Оказывается, на автопилоте она доехала до дома и уже даже припарковалась в собственном дворе. Все так же мотались по стеклу дворники, разгоняя воду. Соседская кошка умывалась в свете фар, с любопытством поглядывая на машину и прикидывая перспективу спрятаться под ней от дождя.
Стоящий на парковке фонарь лениво высвечивал мокрый выщербленный асфальт парковки и унылую фигуру Бориса Табачника, успевшего открыть дверцу машины с ее стороны. Осознав, что это действительно он, Настя испустила громкий стон, прощаясь с мечтой о горячей ванне и носках с оленями. Борис был ярым почитателем кружевных комбидресов и черных чулок, хотя по сравнению с его постоянной привычкой выяснять отношения это было не самым страшным.
– Борь, ты что тут делаешь? – жалобно спросила она.
– Тебя жду, – бодро ответил Табачник, тряхнув головой и ссыпав Насте на рукав гроздь мелких дождевых капель. – Поздно работаешь, детка.
– Мы сегодня номер сдавали, – устало ответила Настя, обреченно чувствуя поднимающуюся против ее воли волну злости. – Так что ты еще вряд ли должен был забыть про наш редакционный аврал по понедельникам.
– К счастью, меня это больше не касается, – напыщенно ответил Табачник. – Я выбрал свободу творчества и еще ни разу об этом не пожалел. Такой профессионал, как я, не может работать в условиях тотального контроля и каких-то дурацких авралов. Это ваша участь, ремесленников от журналистики.
– Можно мне из машины выйти? – кротко спросила Настя, испытывая странное желание либо завизжать в голос, либо пнуть стоящего у открытой двери Табачника сапогами в живот.
– Да уж сделай милость, я уже и так основательно вымок, что в моем возрасте отнюдь не полезно, – ответил Борис, делая шаг назад. Подать Насте руку ему даже в голову не пришло.
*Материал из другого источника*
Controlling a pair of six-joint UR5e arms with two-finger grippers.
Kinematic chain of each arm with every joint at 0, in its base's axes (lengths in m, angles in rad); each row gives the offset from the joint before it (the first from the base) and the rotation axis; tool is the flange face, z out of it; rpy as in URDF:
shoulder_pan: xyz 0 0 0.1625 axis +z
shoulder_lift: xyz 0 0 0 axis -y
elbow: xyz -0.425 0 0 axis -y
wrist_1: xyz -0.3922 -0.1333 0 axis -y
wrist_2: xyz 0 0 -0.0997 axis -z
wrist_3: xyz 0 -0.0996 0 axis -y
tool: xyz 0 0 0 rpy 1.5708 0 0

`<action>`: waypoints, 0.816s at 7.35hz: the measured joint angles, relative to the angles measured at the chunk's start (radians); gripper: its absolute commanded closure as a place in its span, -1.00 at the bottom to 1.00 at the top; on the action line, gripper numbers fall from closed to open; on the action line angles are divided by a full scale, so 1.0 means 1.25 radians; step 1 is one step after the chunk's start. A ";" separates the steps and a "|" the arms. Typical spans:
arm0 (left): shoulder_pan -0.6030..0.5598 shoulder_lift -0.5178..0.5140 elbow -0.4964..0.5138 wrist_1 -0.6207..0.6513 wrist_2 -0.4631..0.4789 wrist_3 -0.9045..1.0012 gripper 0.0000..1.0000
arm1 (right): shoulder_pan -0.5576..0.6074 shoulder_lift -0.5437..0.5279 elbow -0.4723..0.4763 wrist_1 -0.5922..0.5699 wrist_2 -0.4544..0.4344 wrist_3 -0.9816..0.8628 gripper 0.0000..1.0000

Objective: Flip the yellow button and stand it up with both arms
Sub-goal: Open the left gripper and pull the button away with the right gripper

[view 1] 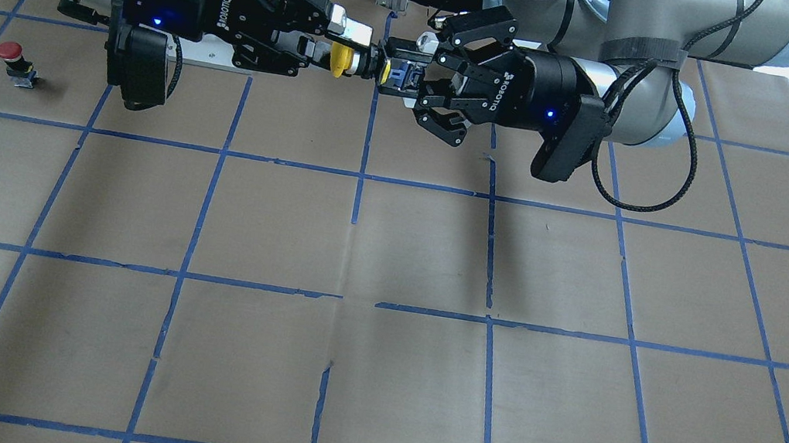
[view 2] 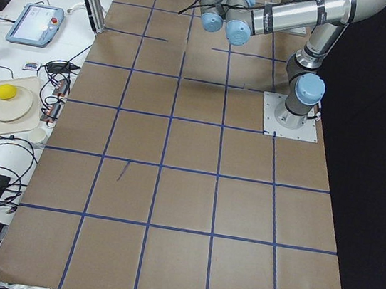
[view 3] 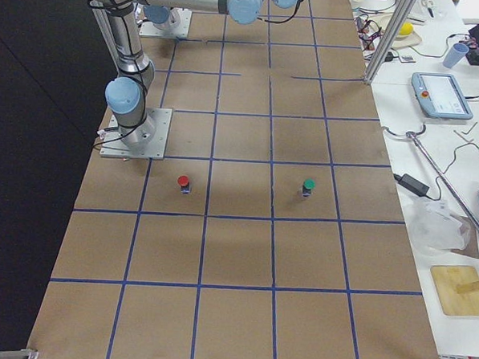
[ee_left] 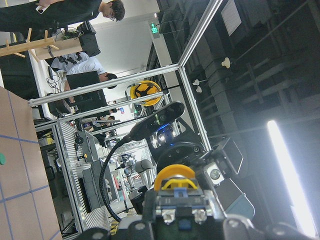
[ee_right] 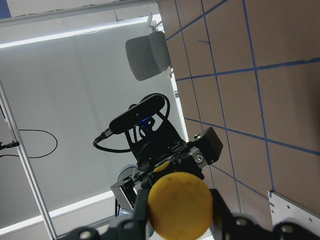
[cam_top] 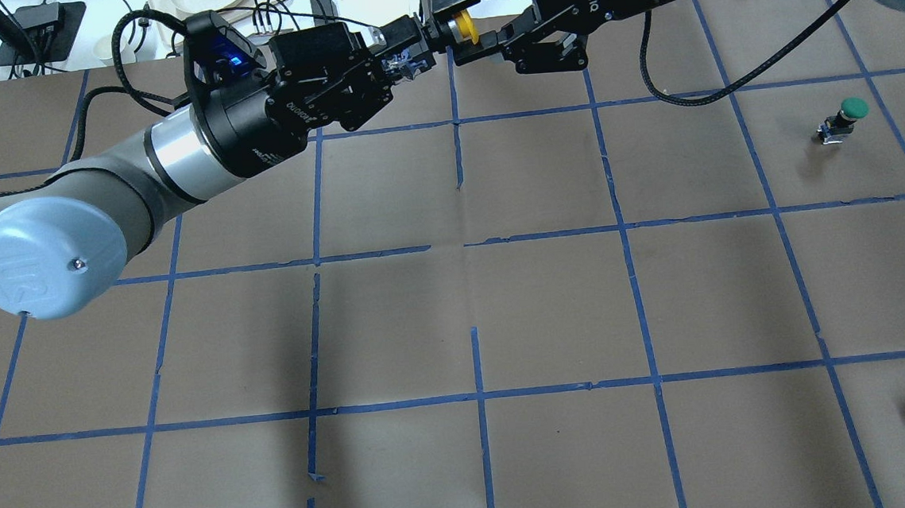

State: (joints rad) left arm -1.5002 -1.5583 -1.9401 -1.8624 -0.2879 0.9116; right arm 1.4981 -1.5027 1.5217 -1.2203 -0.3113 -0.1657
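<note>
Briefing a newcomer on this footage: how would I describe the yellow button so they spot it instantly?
Above the brown gridded table, near the robot's base, the left claw and right claw meet tip to tip. The yellow button lies sideways between them in mid-air; the red-capped button and green-capped button stand on the table.

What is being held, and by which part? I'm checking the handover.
The yellow button, mid-air: the left tool clamps its dark base; the right tool brackets its cap, grip unclear.
</note>
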 measured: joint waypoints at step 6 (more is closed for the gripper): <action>0.016 -0.025 0.041 0.018 0.021 -0.042 -0.99 | -0.052 -0.021 0.000 0.003 -0.194 -0.013 0.60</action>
State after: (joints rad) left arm -1.4802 -1.5894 -1.8882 -1.8403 -0.2622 0.8593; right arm 1.4328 -1.5289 1.5217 -1.2163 -0.5537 -0.1824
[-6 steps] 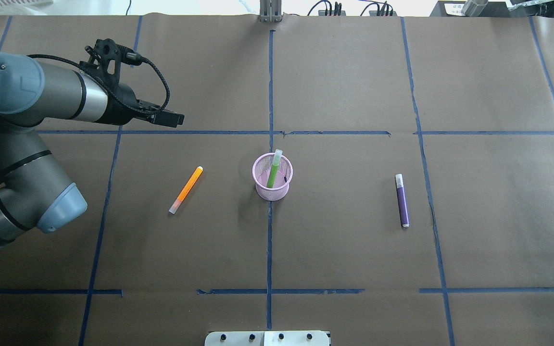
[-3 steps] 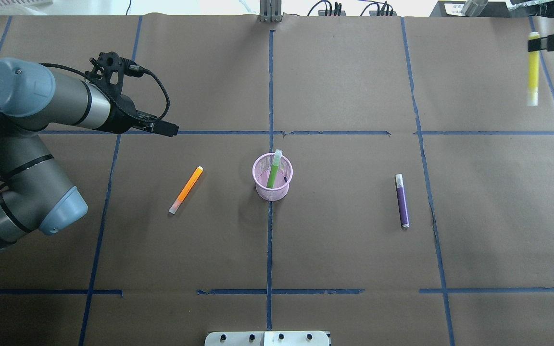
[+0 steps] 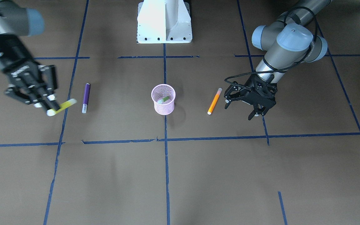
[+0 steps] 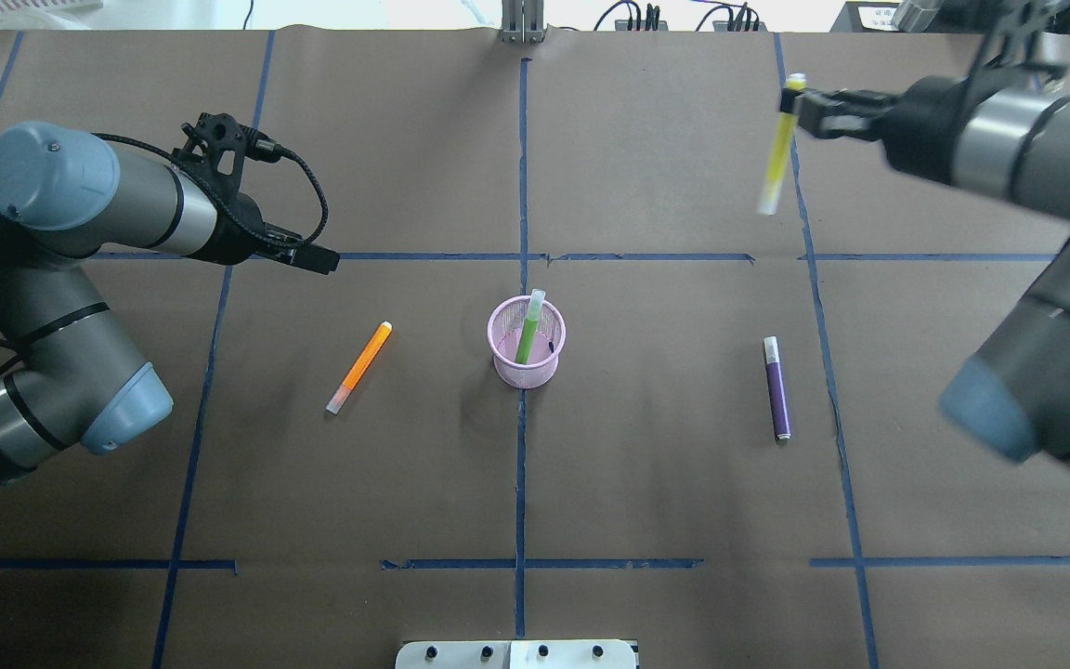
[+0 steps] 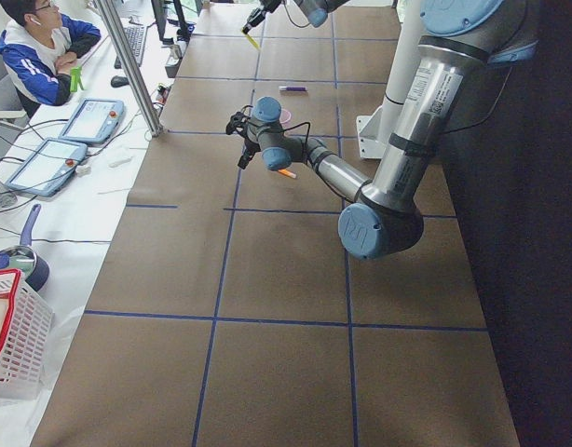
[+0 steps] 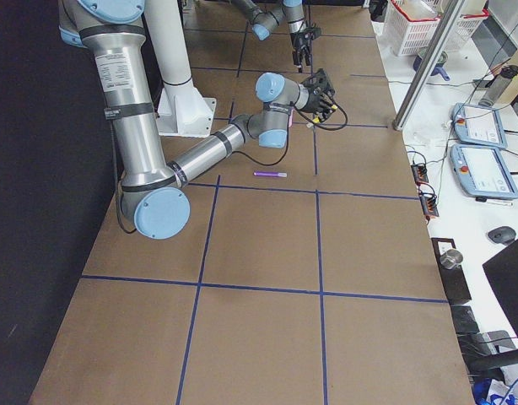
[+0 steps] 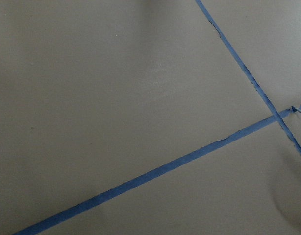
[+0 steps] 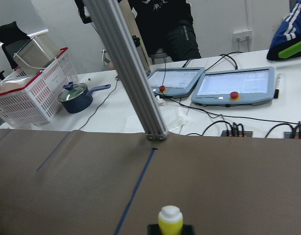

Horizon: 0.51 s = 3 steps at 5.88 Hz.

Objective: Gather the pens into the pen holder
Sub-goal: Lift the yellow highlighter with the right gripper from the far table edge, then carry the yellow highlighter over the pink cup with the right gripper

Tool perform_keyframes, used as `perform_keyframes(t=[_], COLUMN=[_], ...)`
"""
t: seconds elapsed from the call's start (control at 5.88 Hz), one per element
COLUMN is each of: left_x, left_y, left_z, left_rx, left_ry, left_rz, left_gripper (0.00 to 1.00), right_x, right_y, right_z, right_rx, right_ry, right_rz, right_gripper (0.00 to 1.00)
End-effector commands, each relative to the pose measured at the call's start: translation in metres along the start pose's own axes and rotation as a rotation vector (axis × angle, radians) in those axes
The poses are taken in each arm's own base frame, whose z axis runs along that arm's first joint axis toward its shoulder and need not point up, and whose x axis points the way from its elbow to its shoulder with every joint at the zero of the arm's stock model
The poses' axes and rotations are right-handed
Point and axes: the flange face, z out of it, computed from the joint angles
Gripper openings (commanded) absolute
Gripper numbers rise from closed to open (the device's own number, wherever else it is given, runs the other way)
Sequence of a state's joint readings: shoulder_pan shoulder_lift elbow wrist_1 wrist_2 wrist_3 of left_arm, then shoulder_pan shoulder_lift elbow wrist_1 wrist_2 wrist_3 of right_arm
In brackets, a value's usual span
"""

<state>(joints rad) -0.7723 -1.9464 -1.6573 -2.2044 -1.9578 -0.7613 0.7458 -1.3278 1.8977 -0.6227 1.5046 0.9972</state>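
Pens noted as follows. One slim green pen point(image 4: 528, 330) stands inside the small round pink wire-mesh cup point(image 4: 521, 374). It leans against the rim, and its pale cap pokes out above that rim. The cup sits upright on the centre tape line of the brown paper-covered table point(image 4: 665, 483).

A slim orange pen point(image 4: 359, 367) lies flat on my left side, well apart from the cup, with bare paper between them. A slim purple pen point(image 4: 776, 388) lies flat on my right side, also well apart from the cup and near a lengthwise blue tape line.

My right gripper point(image 4: 795, 110) is clamped on a slim yellow pen point(image 4: 778, 153), pinching it near one end. The pen hangs tilted in the air over the far right part of the table, beyond the purple pen and touching nothing below.

My left gripper point(image 3: 240, 110) has its jaws spread wide and carries nothing. It hovers above the paper just beside the orange pen, on the side away from the cup and apart from the pen.
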Motion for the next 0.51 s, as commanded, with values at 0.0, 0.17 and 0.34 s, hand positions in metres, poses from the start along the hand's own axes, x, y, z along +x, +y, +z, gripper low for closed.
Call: perform_keyframes(t=[0.0, 0.17, 0.34], left_x=[-0.002, -0.003, -0.005], left_y=[-0.001, -0.001, 0.0], left_z=[0.006, 0.011, 0.012], left_rx=[-0.007, -0.013, -0.016], left_ry=[-0.004, -0.008, -0.011], left_rz=[-0.002, -0.003, -0.005], left_gripper=[1.0, 1.0, 1.0], right_x=[-0.104, -0.135, -0.172], right_y=[0.083, 0.098, 0.096], right_z=[0.016, 0.027, 0.039], right_rx=[0.094, 0.093, 0.103], right_ry=[-0.02, 0.023, 0.052], right_rz=[0.005, -0.035, -0.06], right_gripper=[0.0, 0.0, 0.0])
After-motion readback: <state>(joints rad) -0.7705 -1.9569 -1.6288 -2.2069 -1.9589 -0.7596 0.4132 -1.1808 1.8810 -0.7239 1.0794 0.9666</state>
Оплакивая в душе пижаму с медвежьей мордой, носки, виски и детектив Татьяны Устиновой, Настя вылезла под дождь, нажала на кнопку пульта, поставив машину на сигнализацию, и с мрачным видом пошла по лужам в сторону подъезда. Ее ноги моментально промокли, и она поняла, что сейчас расплачется от безысходности.
Сзади, непрерывно что-то бубня, шлепал Табачник.
Войдя в квартиру, Настя скинула мокрые сапоги, сунула ноги в домашние меховые тапочки и побежала на кухню ставить чайник. Голубой огонь заиграл на конфорке, даря надежду на горячий чай. Настя подумала, каким уютным обещал стать сегодняшний вечер, и снова чуть не расплакалась от острого чувства разочарования.
– Садись. – Она с грохотом придвинула Табачнику табуретку. – Я сейчас переоденусь и вернусь.
За закрытой дверью она решительно натянула вожделенную пижаму с улыбающимся медведем. В конце концов, хотя бы пижаму она точно заслужила. «Оленьи» носки приятно покалывали замерзшие ступни, практически сразу начав дарить долгожданное тепло. Настя блаженно зажмурилась, потом резко выдохнула и открыла дверь.